▸ **Assignment**
Scan the material for the word "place" and return every matching line.

▸ **Given data**
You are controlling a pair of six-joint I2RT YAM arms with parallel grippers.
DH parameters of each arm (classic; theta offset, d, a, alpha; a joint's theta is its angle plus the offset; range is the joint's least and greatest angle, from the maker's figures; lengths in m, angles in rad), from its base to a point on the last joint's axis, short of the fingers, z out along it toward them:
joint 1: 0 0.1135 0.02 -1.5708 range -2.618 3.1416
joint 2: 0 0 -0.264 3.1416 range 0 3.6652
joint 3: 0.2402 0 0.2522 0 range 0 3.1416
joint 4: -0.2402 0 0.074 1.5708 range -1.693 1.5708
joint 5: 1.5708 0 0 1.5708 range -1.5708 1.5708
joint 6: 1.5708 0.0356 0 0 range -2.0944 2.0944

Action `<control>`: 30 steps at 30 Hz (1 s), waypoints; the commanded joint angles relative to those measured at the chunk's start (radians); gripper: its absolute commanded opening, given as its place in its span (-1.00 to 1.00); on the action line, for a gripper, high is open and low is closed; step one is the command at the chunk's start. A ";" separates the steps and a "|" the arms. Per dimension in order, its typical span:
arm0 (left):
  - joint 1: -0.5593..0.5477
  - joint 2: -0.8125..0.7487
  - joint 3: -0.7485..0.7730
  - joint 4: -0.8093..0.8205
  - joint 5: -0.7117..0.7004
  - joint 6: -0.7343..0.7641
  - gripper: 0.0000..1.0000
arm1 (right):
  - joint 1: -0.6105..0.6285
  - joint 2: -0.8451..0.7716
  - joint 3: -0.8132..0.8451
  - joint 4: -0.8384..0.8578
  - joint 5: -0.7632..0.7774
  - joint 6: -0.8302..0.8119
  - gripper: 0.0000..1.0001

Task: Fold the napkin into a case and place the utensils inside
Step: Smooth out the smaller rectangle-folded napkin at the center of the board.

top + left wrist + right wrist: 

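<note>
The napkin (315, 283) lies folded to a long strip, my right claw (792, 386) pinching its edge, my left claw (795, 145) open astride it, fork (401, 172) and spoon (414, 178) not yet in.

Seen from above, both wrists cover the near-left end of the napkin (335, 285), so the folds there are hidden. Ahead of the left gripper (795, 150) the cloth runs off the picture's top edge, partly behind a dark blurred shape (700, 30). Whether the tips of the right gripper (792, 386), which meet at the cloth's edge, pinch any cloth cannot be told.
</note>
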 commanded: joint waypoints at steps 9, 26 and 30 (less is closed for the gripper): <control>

▸ **Result of the task**
Action `<control>`: 30 steps at 30 Hz (1 s), waypoints; the commanded joint angles relative to those measured at the chunk's start (radians); gripper: its absolute commanded opening, given as its place in its span (-1.00 to 1.00); on the action line, for a gripper, high is open and low is closed; step one is the command at the chunk's start. A ";" separates the steps and a "|" the arms. Per dimension in order, its typical span:
Task: Fold the napkin into a case and place the utensils inside

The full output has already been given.